The Bernese Mountain Dog

Bernese Mountain Dog
The Bernese Mountain Dog


He’s got it all: brains, beauty, and a great big personality. Known in his native Switzerland as the Berner Sennenhund, the dog we refer to as the Bernese Mountain Dog is one of four mountain dogs native to the Swiss region. It’s hard to imagine a greater international export.

How was this striking dog developed? As with so many of today’s biggest breeds, we look back to the days of the Roman Empire for answers on early origins. Then, soldiers brought giant Mastiff-type dogs along with them on their journey to conquer regions. One of those regions was today’s Switzerland. Areas such as the Canton (settlement) of Bern were under Roman rule for several hundred years, from roughly 58BC forward, a reign that allowed the herding and working dogs of the regions to interbreed with the Romans’ giant dogs. Over time, four distinct hard-working mountain dogs of Switzerland developed, one of which is what we know today as the Bernese Mountain Dog.

A strong and agile working breed used for drafting (pulling carts), driving cattle, and serving as a watchdog on farms, the useful Bernese thrived. But heading into the 1900s, the breed’s popularity declined so severely with the advent of technology—many working dogs were replaced by various vehicles and machinery—that the Bernese might have vanished entirely, were it not for a number of Swiss dog fanciers who intervened. Led by Franz Schertenleib, efforts began in the late 1800s to revive the breed and create an ideal standard for type and temperament.

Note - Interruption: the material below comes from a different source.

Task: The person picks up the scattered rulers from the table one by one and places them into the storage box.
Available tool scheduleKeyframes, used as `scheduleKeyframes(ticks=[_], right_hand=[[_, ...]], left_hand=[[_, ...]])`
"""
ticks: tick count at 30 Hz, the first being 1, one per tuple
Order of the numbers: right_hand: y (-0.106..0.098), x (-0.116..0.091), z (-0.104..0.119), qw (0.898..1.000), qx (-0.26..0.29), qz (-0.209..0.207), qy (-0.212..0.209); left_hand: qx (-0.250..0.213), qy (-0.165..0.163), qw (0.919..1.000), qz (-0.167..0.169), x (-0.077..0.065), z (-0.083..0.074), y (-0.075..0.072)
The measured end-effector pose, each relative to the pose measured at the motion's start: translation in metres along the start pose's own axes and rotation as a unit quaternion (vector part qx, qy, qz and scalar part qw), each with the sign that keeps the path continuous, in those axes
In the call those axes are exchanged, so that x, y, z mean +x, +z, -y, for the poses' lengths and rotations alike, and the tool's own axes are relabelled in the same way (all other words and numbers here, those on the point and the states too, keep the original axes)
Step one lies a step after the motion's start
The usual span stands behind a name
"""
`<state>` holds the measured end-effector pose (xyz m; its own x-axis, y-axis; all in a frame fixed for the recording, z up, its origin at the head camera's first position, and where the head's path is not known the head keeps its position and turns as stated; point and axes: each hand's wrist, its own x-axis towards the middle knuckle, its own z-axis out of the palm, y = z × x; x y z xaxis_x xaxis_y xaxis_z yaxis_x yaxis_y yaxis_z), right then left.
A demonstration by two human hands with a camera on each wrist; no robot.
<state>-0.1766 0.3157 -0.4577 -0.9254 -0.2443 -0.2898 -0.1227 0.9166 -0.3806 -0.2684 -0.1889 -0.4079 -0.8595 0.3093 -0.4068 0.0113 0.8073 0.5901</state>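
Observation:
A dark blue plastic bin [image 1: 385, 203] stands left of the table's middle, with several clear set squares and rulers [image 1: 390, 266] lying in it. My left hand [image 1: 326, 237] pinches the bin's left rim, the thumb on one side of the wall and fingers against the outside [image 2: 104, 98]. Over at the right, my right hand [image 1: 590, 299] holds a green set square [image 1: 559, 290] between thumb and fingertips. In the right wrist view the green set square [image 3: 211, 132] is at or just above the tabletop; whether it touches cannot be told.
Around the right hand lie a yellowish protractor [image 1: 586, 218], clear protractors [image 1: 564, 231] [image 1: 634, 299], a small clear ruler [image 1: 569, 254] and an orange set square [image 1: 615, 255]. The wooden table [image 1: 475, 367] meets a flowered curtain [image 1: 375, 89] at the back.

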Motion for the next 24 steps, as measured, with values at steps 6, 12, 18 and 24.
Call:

By the early 1900s, those efforts had paid off, and in 1907, the Swiss Kennel Club recognized the Bernese Mountain Dog as a breed. Shortly after World War I, the first Bernese Mountain Dogs were exported to the United States and the AKC officially recognized the Bernese in 1937. The breed first made its appearance at the Westminster Kennel Club Dog Show in 1943—though the Bernese has yet to win the coveted Best in Show title. No matter, the Bernese is widely beloved as a family companion, currently ranking as the 29th most popular purebred in the United States. One can see why: the Bernese is an eye-catching dog—sturdy, large in stature, and possessing a stunning combination of a long, silky black coat with rust and white markings, along with perhaps the dog world’s most soul-piercingly sweet eyes. It’s hard to imagine anything cuter than a Berner puppy. As adults, Bernese can stop traffic with their good looks. When you consider the breed’s personality, it’s easy to understand why the Bernese has flourished and become so popular—he’s beautiful inside and out. His temperament is a dream. He’s alert and intelligent, but calm by nature. He’s not aggressive, he’s not overly shy… he’s just good-natured and relaxed. With his easygoing disposition, it’s no wonder that the Bernese is known for being notoriously good with children as well as other animals.

He’s a sensitive soul, though. Yes, he works hard but at his core he is (and always has been) a devoted companion animal. He’s a family pet and longs to be with his people. Yes, that thick fur coat means he can tolerate inclement weather, but he’s not an outside dog; he wants to be where his people are. An isolated or ignored Bernese Mountain Dog will not thrive, and may become destructive out of frustration.

Basic obedience training to raise a well-mannered dog should be a priority for every dog, but when it comes to large breeds, it’s particularly important. Start with puppy obedience classes and expect to dedicate basic training time every day. Sensitive souls like the Bernese will respond to consistent, positive training methods. Let your training and guidance be firm but kind, and he’ll thrive and impress you with his capabilities.

Speaking of capabilities, what can’t the Bernese do? He’s easily one of the most versatile breeds out there. Drafting and herding work come naturally to him, but that’s just the beginning. He’s hard-wired to work and please, and could excel at conformation, obedience, agility, tracking, therapy work… you name it, the Berner can do it.

Health-wise, like all purebreds, the Bernese is susceptible to some genetic disorders, and as a large breed he also has some challenges owing to his stature. What else might you want to know about this breed? Well, let’s start with the drooling. In fact, the Bernese is not meant to be a dog that drools a lot; however, some do. So, the drool is a maybe. The hair? Indisputable. If you want your house absolutely spic and span, and cleaning up on a daily basis isn’t for you, I’d say this breed isn’t a great fit. His double-coat is glorious, but it sheds. With occasional bathing and regular brushing, he’ll look great, but he’ll shed. Fanciers would tell you that sweeping and vacuuming up a bit of fur every day is a small price to pay when the trade-off is the luxury of sharing their homes and hearts with these gentle souls.

The Bernese Mountain Dog may or may not be the right dog for you or your lifestyle, but either way, you’ve got to admit, the Berner is nothing short of a head-turner.